Sunday, July 6, 2014

Iceland

We arrived in freezing Reykjavik at 7am after a sleepless night on the plane from NYC and headed to the AirBnB room we'd booked downtown. Our host, Daniel greeted us with his two adorable Chihuahuas who became excellent companions. After some tea and coffee we had bundled up into the car, along with the dogs who sat on my lap, and were off to the nearest 'beach' so that the boys could experience sea swimming.

Nautholsvik Geothermal Beach was created in the city using imported sand, and uses geothermal heat from underground to heat the inlet - making swimming there more bearable than the rest of the channel. I tested this 'warmer' water with my hand, and can report that it was bloody cold and definitely not acceptable for swimming in. 

Daniel (our host) is quite the sea swimming enthusiast, as are a lot of Icelandic men. Him and his friends swim in this channel even in the winter - when the average sea temperature is approximately 3 degrees! He had one friend who made some sort of silly proclamation that he would swim once a day for an entire year, and reportedly used an axe to break up the ice in front of him during the middle of winter - absolutely crazy!

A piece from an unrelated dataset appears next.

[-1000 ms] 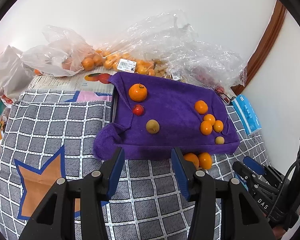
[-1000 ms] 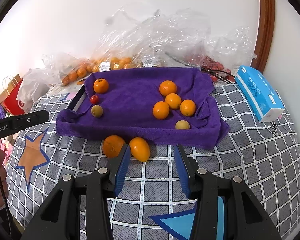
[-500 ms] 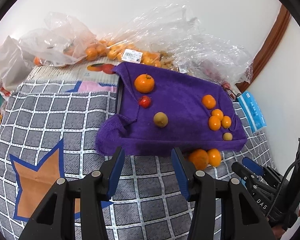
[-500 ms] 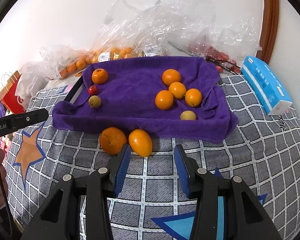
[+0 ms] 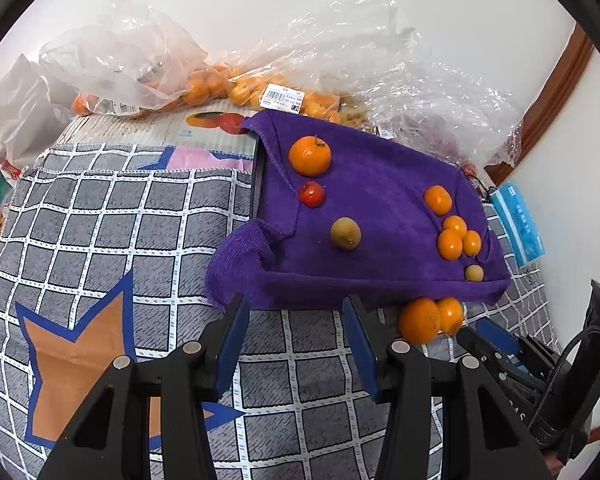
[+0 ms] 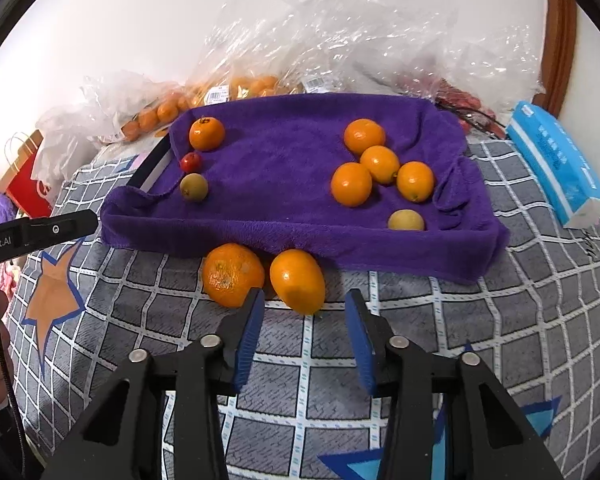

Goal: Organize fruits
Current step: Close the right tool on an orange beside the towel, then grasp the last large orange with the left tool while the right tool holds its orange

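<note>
A purple towel [image 6: 284, 168] covers a tray and holds an orange with a stem [image 6: 206, 133], a small red fruit [image 6: 190, 162], two yellow-green fruits [image 6: 194, 186], and several oranges at the right [image 6: 380, 164]. Two oranges lie on the checked cloth in front of the towel: a rough one [image 6: 232, 274] and a smooth oval one [image 6: 298, 280]. My right gripper [image 6: 304, 300] is open and empty, just short of the oval orange. My left gripper [image 5: 292, 306] is open and empty at the towel's near-left edge [image 5: 260, 280]; both loose oranges [image 5: 418, 320] lie to its right.
Plastic bags of oranges [image 5: 204, 84] and crumpled clear film [image 6: 340, 40] line the wall behind the tray. A blue tissue pack [image 6: 556, 164] lies at the right. A cardboard fruit box [image 5: 172, 128] sits left of the towel. A red paper bag [image 6: 28, 184] stands at far left.
Both grippers have moved closer to the towel. The two loose oranges now sit nearer and larger in front of the right gripper's fingers. No fruit has moved.
</note>
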A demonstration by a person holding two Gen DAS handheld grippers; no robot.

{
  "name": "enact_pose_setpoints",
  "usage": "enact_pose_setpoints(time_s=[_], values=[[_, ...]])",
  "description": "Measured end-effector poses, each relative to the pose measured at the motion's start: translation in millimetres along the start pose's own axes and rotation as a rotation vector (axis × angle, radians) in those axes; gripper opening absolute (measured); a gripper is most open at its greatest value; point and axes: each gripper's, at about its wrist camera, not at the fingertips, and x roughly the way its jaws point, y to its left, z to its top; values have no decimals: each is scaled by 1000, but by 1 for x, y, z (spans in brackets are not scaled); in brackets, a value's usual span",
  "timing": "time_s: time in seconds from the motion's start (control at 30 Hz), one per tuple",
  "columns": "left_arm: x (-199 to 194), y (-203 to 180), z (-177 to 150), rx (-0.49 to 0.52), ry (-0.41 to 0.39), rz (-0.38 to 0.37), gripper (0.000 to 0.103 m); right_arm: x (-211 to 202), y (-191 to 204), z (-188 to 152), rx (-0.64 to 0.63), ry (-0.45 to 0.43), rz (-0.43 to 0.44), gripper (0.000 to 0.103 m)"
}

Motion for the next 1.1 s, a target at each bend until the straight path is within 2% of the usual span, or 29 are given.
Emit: enact_pose_setpoints(time_s=[0.27,0.37,0.83,1.1], values=[[8,-2,0,10,16,13,46,25,2,9,-20,24,16,38],[13,-5,-1,18,26,6,46,28,1,11,-25,21,32,33],[18,-48,-15,95,43,-68,46,-5,-34,-7,11,-13,-36,33],[31,-71,-24,134,89,-97,46,-21,-58,-9,44,-41,-61,33]])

Once the obligatory lap of the lagoon was complete the boys made the usual progression up the beach, into warmer and warmer pools until reaching the natural jacuzzi at the top where I decided to join them. After a flight this was such a refreshing way to start the day, and this facility is open every day to the public - all free. Alex said he had never experienced the feeling of being that cold before, but almost considered going swimming again the next day too - loco!

The Icelandic people are a hardy lot. Daniel told us that whenever he thinks his life is getting tough he thinks back to his Grandmother who gave birth to triplets in Iceland's coldest winter on record, in a remote village that was often frequented by Polar Bears. During the birth in the freezing hut/igloo/house (can't remember!) the Grandfather stood guard with an axe in case one came looking. That winter they had 26 Polar Bears enter the village. 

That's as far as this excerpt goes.